Brief » Practice item. Set the material below down again exactly, with no pictures.

+++ Recorded information +++

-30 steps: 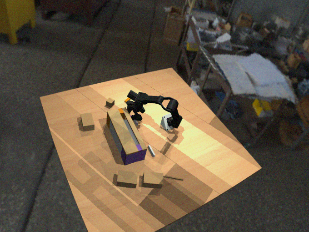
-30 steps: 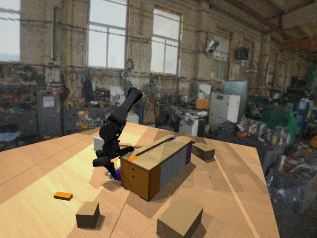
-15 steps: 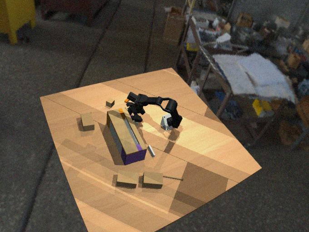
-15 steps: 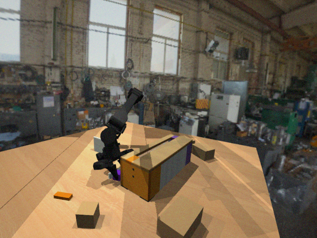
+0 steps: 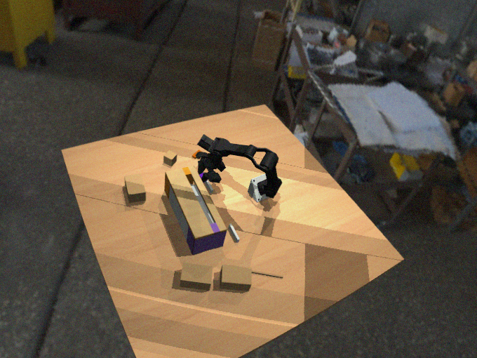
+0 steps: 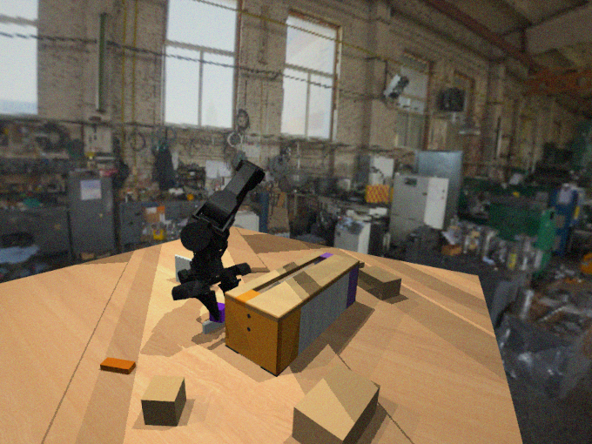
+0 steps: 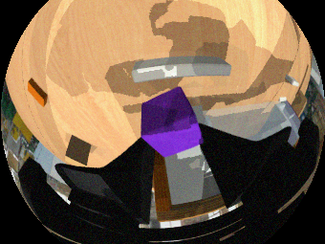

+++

Problem solution »
-30 steps: 
-30 steps: 
-15 steps: 
-15 steps: 
+0 steps: 
+0 steps: 
+0 steps: 

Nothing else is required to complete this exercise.